How old is the creator of zumba




















When he was 15, his mother jokingly told him that she wanted to go to the United States. Perez urged her to go but she was hesitant about leaving him in Colombia by himself.

The two eventually reached a compromise: She would go move to the U. The Zumba co-founder soon found a job dancing at a club. The owners of the club enjoyed his dancing so they gave him a business card and asked him to teach classes through an agency. One day, he arrived to his aerobics class and realized that he forgot the music that he normally used for the class.

Luckily, Perez says, he would often record music from the radio onto a cassette tape. Just like many others, he had it in his mind to find a way to live the great American Dream, and with his new form of exercise class, there was an opportunity for him.

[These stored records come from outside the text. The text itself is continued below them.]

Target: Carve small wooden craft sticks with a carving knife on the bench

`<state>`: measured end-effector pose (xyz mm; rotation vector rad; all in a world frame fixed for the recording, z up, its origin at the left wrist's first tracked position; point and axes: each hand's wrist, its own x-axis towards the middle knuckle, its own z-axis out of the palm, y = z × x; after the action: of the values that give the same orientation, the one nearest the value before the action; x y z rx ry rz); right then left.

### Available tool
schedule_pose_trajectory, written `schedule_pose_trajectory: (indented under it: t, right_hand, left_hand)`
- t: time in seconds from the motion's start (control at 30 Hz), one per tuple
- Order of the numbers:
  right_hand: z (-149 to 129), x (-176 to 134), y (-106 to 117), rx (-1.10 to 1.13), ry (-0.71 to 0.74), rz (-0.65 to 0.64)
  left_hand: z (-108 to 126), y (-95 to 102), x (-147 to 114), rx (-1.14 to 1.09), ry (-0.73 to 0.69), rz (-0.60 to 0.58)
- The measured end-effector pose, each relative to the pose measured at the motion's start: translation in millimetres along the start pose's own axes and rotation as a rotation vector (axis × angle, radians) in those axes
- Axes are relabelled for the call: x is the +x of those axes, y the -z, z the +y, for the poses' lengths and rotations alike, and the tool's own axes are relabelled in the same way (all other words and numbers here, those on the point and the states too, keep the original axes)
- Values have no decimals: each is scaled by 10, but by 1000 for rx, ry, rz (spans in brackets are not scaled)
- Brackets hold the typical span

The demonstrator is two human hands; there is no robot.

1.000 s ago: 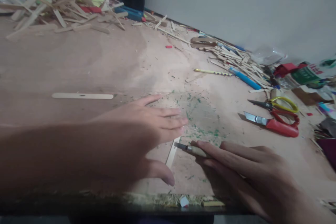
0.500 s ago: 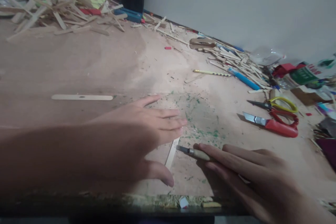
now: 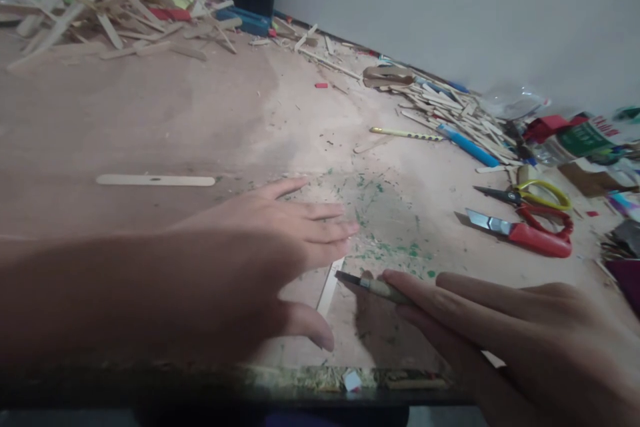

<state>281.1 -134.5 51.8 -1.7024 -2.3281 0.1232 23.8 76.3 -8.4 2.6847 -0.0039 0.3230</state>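
Observation:
My left hand [image 3: 305, 240] lies spread over a popsicle stick [image 3: 329, 290], which slants across the tabletop; its far end is hidden under the fingers and its near end by the thumb. Faint marks show on the stick's bare part. In my right hand [image 3: 480, 320] is a small carving chisel [image 3: 383, 289] with a pale handle, and its metal tip meets the right edge of the stick near those marks. Another popsicle stick [image 3: 156, 180], with a dark spot in its middle, rests to the left beyond my left forearm.
Scissors [image 3: 543, 195] with a yellow handle and a red-handled cutter knife [image 3: 540, 239] lie at the right. Behind them are a blue pen-like tool [image 3: 467, 145], a patterned pencil [image 3: 406, 134] and a heap of sticks [image 3: 450, 107]. More sticks [image 3: 107, 20] pile up far left. Green shavings [image 3: 385, 250] dot the table.
My right hand has shifted slightly to the right and rolled, tilting the chisel's blade, whose tip stays at the stick. The left hand keeps its place; the view has moved a little.

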Motion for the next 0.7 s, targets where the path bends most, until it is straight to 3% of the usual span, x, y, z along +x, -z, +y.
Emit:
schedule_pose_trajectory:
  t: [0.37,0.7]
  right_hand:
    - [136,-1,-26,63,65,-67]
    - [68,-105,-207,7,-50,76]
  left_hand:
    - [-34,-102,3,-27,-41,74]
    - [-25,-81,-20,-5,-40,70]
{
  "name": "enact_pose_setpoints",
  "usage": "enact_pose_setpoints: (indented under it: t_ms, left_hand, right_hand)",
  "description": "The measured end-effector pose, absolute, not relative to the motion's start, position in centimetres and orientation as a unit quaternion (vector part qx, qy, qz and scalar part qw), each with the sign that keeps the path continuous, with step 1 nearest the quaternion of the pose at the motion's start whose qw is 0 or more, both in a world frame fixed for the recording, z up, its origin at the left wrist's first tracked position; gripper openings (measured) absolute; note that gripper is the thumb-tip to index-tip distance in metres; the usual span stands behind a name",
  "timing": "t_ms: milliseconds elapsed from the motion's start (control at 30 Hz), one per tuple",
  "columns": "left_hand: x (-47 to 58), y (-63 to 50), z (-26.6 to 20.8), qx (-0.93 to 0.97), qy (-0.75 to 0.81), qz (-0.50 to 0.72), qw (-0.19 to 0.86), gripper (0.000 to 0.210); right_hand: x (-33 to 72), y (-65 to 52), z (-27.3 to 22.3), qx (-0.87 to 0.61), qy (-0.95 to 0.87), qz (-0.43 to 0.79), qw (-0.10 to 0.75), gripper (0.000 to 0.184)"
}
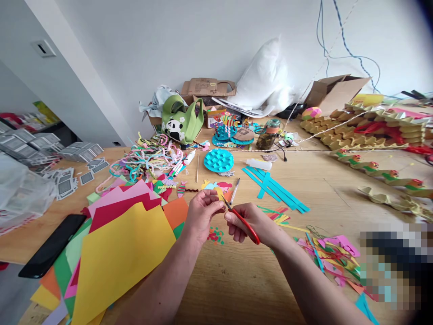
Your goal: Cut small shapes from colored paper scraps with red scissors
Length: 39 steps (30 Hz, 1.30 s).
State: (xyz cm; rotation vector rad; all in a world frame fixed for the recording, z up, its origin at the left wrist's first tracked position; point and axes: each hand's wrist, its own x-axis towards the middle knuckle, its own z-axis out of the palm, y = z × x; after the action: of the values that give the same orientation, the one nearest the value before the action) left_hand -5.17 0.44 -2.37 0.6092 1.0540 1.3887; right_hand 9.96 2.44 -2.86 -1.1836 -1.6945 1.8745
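My left hand (207, 208) pinches a small piece of yellow paper (219, 194) between thumb and fingertips. A pair of red-handled scissors (246, 225) is held in my right hand (248, 219), its blades meeting the paper at my left fingertips. Below my hands lies a scatter of tiny red, green and orange paper dots (215, 235). Just beyond them are a pen (235, 190) and several cut paper fish shapes (223, 185). Farther back sits a blue-painted egg-tray disc (218, 160).
Coloured paper sheets (128, 253) and a black phone (52, 245) lie on the left. Pipe cleaners (145, 158) pile near a green panda bag (182, 119). Blue paper strips (275, 187), paper scraps (333, 257) and egg cartons (365, 131) spread over the right. A glass jar (267, 135) stands behind.
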Motion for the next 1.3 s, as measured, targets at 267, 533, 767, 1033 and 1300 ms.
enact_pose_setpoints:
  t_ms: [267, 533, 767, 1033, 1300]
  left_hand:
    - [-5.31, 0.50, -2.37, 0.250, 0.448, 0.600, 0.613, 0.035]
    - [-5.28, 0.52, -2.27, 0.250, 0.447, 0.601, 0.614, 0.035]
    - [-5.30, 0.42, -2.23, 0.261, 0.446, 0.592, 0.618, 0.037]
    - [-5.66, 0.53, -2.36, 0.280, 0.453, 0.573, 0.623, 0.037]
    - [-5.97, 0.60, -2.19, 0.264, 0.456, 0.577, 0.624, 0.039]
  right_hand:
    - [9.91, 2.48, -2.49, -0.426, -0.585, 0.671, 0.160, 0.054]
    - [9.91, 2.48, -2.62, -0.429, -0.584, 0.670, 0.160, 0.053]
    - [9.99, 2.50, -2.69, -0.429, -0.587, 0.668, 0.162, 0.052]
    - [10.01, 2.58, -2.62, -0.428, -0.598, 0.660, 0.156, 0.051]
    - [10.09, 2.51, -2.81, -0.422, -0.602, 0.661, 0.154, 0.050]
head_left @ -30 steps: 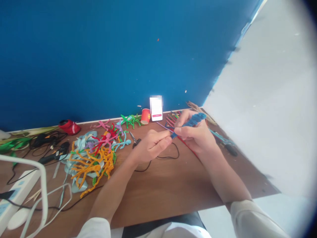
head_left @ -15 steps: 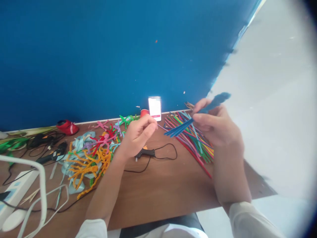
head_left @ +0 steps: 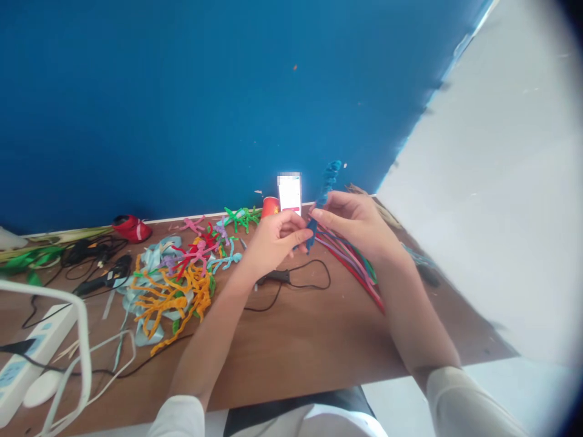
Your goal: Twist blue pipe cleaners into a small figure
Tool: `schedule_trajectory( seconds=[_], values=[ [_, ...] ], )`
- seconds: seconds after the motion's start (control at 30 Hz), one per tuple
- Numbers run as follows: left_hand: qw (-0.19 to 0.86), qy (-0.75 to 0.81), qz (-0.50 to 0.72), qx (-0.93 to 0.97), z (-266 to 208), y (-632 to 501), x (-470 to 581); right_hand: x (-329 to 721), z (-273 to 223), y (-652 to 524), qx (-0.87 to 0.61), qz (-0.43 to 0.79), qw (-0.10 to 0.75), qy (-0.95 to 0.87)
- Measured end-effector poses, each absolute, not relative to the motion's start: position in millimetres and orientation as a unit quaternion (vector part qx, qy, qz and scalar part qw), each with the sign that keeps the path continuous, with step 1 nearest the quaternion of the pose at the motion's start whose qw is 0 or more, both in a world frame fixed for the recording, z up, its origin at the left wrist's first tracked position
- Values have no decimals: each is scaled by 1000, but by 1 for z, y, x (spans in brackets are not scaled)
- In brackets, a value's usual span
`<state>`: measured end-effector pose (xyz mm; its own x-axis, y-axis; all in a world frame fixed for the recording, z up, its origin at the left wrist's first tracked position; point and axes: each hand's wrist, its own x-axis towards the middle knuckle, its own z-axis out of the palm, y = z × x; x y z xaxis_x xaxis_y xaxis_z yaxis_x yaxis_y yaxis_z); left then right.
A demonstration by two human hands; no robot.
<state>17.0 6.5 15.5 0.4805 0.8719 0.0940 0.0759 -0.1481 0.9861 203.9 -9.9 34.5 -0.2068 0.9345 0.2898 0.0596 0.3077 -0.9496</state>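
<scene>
Head view: 2 bare hands meet above 1 brown table [head_left: 296, 346]; the right hand [head_left: 362, 227] pinches 1 blue twisted bundle [head_left: 331, 176], upright near the scene's middle; the left hand [head_left: 273, 243] has its thumb against the lower strands, fingers curled, though whether they grip I cannot tell; far behind stand 1 red cup [head_left: 270, 207] and 1 lit phone [head_left: 290, 194]; right, loose stems [head_left: 372, 297]; left, 1 colourful pile [head_left: 168, 300], its pieces too tangled to count.

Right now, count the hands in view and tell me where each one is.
2: the right hand pinches the blue bundle near its middle; the left hand is at its lower end. No other hand shows.
</scene>
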Motion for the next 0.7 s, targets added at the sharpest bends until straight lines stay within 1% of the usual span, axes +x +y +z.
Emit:
schedule_trajectory(
  seconds=[0.07,0.23,0.33,0.4,0.53,0.7],
  values=[
    [551,351,370,660,15,13,17,205,36,-7,-403,406,458,-681],
    [547,347,308,696,19,22,10,208,42,0,-450,312,360,-755],
    [525,349,286,722,23,27,5,207,47,3,-477,290,311,-769],
    [500,354,298,732,27,31,4,204,49,4,-479,281,301,-775],
    [459,354,341,740,35,34,4,194,49,2,-468,250,314,-787],
    [469,320,350,745,35,33,2,189,49,-8,-485,211,310,-790]
  ],
)
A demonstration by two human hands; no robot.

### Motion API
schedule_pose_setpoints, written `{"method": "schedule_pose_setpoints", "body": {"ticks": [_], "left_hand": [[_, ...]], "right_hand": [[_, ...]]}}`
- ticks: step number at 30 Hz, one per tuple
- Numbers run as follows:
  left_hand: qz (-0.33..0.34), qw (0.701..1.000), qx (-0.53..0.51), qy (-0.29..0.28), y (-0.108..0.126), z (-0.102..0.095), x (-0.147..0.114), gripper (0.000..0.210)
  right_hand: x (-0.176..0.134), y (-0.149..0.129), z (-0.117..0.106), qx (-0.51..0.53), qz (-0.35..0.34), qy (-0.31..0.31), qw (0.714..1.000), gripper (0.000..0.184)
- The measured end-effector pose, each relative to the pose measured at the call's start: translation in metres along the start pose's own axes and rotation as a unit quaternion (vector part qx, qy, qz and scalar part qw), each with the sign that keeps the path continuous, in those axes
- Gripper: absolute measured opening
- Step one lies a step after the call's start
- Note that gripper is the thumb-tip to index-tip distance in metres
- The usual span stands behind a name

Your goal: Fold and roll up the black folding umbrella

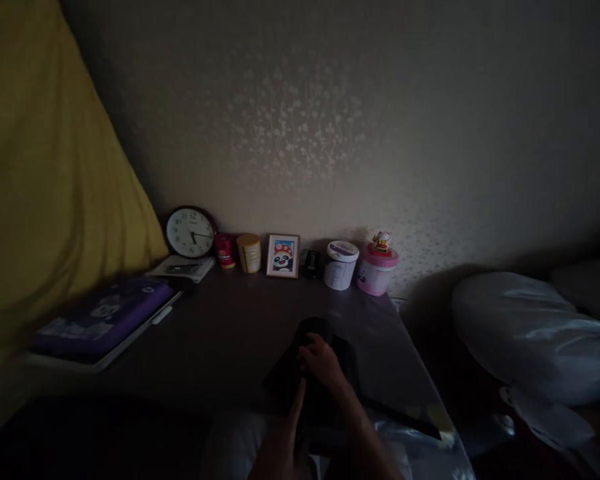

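A dark black bag, seemingly of fabric, lies at the near edge of the table; the dim light hides its details. A black strap runs from it to the right. My right hand is on top of the bag, its fingers curled and closed at the surface; whatever small part they pinch is too dark to make out. Lower down, my left hand grips the bag's near side, with one digit extended along it and the other fingers hidden.
Along the wall on the table stand a round clock, a red container, a yellow tub, a panda picture frame, a white tub and a pink tub. A purple case lies left; pale plastic bags sit right.
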State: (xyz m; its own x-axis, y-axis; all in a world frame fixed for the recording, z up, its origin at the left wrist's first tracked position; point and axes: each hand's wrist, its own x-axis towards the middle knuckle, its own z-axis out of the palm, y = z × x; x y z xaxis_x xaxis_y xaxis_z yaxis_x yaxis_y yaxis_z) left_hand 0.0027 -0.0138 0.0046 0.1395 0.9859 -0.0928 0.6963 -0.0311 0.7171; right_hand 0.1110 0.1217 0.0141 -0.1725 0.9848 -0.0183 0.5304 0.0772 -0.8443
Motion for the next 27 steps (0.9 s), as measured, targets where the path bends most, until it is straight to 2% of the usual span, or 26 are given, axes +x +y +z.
{"method": "schedule_pose_setpoints", "body": {"ticks": [4, 6, 8, 11, 14, 18, 21, 24, 27], "left_hand": [[0.045, 0.998, -0.035, -0.007, -0.007, 0.003, 0.002, 0.071], [0.049, 0.998, -0.042, -0.001, -0.012, 0.006, 0.002, 0.067], [0.045, 0.998, -0.042, 0.002, -0.016, 0.01, 0.003, 0.065], [0.038, 0.999, -0.038, 0.007, -0.02, 0.017, 0.003, 0.065], [0.048, 0.998, -0.023, 0.021, -0.023, 0.023, 0.005, 0.063], [0.01, 1.0, -0.012, 0.025, -0.022, 0.028, 0.006, 0.066], [-0.022, 1.0, -0.011, 0.011, -0.019, 0.026, 0.008, 0.069], [-0.036, 0.999, -0.014, 0.008, -0.018, 0.022, 0.008, 0.07], [-0.025, 0.999, -0.029, 0.011, -0.018, 0.019, 0.006, 0.067]], "right_hand": [[-0.004, -0.002, -0.001, 0.011, -0.01, -0.013, 1.0, 0.032], [-0.012, -0.001, -0.004, 0.041, -0.046, -0.012, 0.998, 0.029], [-0.023, 0.002, -0.007, 0.043, -0.103, 0.029, 0.993, 0.028], [-0.036, 0.01, -0.011, -0.044, -0.207, 0.111, 0.971, 0.025], [-0.032, 0.02, -0.011, -0.141, -0.286, 0.115, 0.941, 0.023], [0.002, 0.032, -0.017, -0.225, -0.289, 0.116, 0.923, 0.028], [0.026, 0.039, -0.026, -0.254, -0.257, 0.152, 0.92, 0.03], [0.028, 0.041, -0.028, -0.247, -0.249, 0.192, 0.916, 0.031], [0.013, 0.041, -0.02, -0.221, -0.298, 0.144, 0.917, 0.029]]}}
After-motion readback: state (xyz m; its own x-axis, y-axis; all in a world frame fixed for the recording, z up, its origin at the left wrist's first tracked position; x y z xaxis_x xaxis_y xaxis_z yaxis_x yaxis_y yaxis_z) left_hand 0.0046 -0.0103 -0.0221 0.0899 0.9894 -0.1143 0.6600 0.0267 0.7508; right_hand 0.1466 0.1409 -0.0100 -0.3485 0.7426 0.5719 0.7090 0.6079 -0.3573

In , Perez moved to Miami in search of a new life with bigger and better opportunities. His first act of business was to start teaching his aerobic dance class in his new neighborhood. The first fitness center he approached was the Williams Island Fitness Center, where he got the director, Brenda Anderson, to agree to promote his aerobic dance routine.

It went well, but Perez wanted more. He then reached out to Alberto Perlman and Alberto Aghion , for financial and technical assistance with boosting his aerobic dance classes to greater success. In they formed a trio that set out to make their new dance class better known — and it really worked.

It demonstrates or sounds like the fun, high-energy, fitness class that it is linked to. It was in , with Aghion and Perlman, that Perez released his very first televised infomercial on Zumba. Once the infomercial was out there, many workshops resulted — all of which were based on Zumba routines. The workshops were taught by means of DVDs, which the trio sold, and soon the international following was booming. The organization was to ensure that anyone wishing to teach Zumba was officially trained and presented with a license to do so.

The company also distributed Zumba workshops and training DVDs. The result of the infomercial and the formation of Zumba Fitness LLC is that over 15 million people all over the world actively practice Zumba on a regular basis today.

The class was an immediate hit, he says, with everyone having far more fun than usual. So he decided to stick with the Latin sounds and rhythms. There would be lines out of the door of people waiting to get in. Word travelled fast. This was the beginning of Zumba. From that start Beto eventually went on to launch his business Zumba Fitness.

Today the Miami-based company is a household name with a reported 15 million people across countries attending Zumba exercise classes every week. It is a far cry from his impoverished childhood. Born and raised in Cali, he started working when he was 14 to help his single mother. One year later she moved to the US on her own to start a new life.

She emigrated after she was struck and injured by a stray bullet, and Beto wouldn't see her again for 10 years. Initially he did a wide range of jobs; packing groceries, construction work, selling ice cream and working in a coffee shop. Yet his love was always music and dancing, and he became an aerobics teacher.

Subscriber Account active since. But Zumba isn't just about fitness — it's an entire franchise that turns dance instructors into entrepreneurs selling apparel and CDs. A decade ago, Alberto Perlman decided to launch Zumba so that he could sell the classes as VHS tapes on late night infomercials. In , Zumba was named "Company of the Year," by Inc. In , Alberto " Beto" Perez was teaching an aerobics class and forgot his music at home.

He had to use whatever he had, which happened to be a fun dance mix incorporating a variety of dance moves, including hip-hop, salsa, martial arts and even Bollywood style. In , he moved from Colombia to the United States and continued to teach. Perlman became intrigued when his mother told him that the instructor had a way of integrating "the Saturday night feel" into an exercise class.

When Perlman visited his first Zumba class, it wasn't called Zumba yet and there were " people packed in like sardines," he told Leigh Buchanan at Inc. The year-old Perlman thought that he and his childhood friend Alberto Aghion could start a company that provided infomercials and that Zumba could be their first featured product. So Perlman and Aghion teamed up with Perez to create a demo tape and license the brand to sell on infomercials.

Perlman told us it wasn't long before people from all over the country started calling the call center — which mostly went directly to Aghion's cell phone at the time — to inquire about getting more involved with Zumba.